Saturday, January 14, 2012

On leveraged debt bondage

The best articles about Romney, Bain and private equity as it's developed over the last thirty years make it clear that it's very difficult to draw a fair scorecard. Private equity firms can deploy strategic smarts and managerial skill to turn around troubled companies or turbo-charge successful ones; they can also load down their purchased companies with debt, denude them with fees and dividend payouts, and sell them off before chickens come home to roost. Whether PE-owned companies thrive or fail, we never know how they would have done under prior or different ownership. The story of private equity since about 1980 is very much of a piece with the story of American capitalism: impressive growth, but with gains going disproportionately to the very top in a game that seems ever more rigged.

When PE firms (including Bain) do drive a portfolio company into bankruptcy, it's often the result of saddling it with debt.  That highlights a basic fact about private equity that I could never quite wrap my head around: when an investment firm or fund uses mainly borrowed money to buy a company, why should the purchased company own that debt?

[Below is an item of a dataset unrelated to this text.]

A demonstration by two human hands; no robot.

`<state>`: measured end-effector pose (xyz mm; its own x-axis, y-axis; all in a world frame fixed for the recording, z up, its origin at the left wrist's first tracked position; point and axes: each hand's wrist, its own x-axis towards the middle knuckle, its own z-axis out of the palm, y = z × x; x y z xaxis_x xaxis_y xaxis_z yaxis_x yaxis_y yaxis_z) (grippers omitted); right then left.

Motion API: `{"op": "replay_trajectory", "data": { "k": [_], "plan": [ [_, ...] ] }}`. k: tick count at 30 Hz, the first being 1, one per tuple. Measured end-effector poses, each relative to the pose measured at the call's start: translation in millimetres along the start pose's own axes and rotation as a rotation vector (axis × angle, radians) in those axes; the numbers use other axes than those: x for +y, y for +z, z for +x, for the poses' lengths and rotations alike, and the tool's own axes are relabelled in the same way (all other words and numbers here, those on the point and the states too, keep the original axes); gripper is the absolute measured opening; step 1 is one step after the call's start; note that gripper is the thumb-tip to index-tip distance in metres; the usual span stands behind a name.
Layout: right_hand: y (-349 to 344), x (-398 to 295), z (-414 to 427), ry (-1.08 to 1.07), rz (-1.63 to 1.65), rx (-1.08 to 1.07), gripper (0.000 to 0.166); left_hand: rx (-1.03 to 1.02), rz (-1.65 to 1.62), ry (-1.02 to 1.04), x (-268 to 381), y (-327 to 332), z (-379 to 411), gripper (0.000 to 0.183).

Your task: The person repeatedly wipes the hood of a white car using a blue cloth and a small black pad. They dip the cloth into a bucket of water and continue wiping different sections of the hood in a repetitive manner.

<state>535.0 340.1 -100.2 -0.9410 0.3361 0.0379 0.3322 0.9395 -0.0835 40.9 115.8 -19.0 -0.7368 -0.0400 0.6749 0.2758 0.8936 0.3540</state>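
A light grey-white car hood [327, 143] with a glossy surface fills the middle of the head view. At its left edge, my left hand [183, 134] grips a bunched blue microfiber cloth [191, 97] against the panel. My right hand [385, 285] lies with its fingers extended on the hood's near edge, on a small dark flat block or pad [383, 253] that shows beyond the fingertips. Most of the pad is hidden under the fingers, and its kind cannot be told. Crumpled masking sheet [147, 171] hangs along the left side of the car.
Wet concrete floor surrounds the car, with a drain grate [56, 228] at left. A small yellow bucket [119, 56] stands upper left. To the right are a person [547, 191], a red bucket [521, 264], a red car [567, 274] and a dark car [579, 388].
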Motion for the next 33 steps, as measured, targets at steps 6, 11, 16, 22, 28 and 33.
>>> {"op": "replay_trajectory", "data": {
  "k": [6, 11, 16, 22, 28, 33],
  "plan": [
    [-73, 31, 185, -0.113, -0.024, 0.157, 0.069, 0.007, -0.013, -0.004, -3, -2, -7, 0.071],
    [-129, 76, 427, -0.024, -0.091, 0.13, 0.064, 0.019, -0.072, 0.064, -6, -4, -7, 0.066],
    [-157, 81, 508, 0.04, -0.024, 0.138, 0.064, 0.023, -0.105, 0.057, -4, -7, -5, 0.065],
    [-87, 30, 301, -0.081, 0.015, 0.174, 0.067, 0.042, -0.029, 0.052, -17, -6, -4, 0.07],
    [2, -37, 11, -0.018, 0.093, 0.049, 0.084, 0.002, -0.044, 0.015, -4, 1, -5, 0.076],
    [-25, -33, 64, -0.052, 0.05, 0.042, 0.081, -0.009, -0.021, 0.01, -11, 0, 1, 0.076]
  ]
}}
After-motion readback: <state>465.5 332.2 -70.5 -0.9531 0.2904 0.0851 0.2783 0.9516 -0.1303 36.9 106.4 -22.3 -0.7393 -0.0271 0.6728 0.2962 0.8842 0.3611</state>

Steven Rattner, in a defense of Bain, relays the investor's rationale for high leverage:

First, it’s fair game to question the amounts of debt that are sometimes used in leveraged buyouts. While higher debt usually means higher returns — because debt is cheaper than equity, thanks in part to its tax deductibility — it also means higher risk of bankruptcy
Yes, higher debt means higher returns for the fund owners -- but not increased profitability for the purchased company.  When current owners of a company borrow money, the loan may boost profitability, because the money is used to fund operations.  But when outsiders use debt to fund their own purchase, the debt, it seems to me, is dead weight for the company. At best, if the new owners do add value, the company (which often includes retained existing management) might be thought of as "buying" them with debt.  The price is high. According to one study of European LBOs from 2000-2007, the mean debt to assets ratio for companies purchased by LBOs in that period was 70%, versus 29% for comparable public companies. The debt ratio is even higher for U.S. LBO companies. Debt financing is perceived to have a "disciplinary role"  for the purchased company -- which means extreme short-term pressure to cut costs, e.g., lay people off.  That could be understood as pressure either to be ruthlessly efficient or to privilege short-term thinking -- or both. 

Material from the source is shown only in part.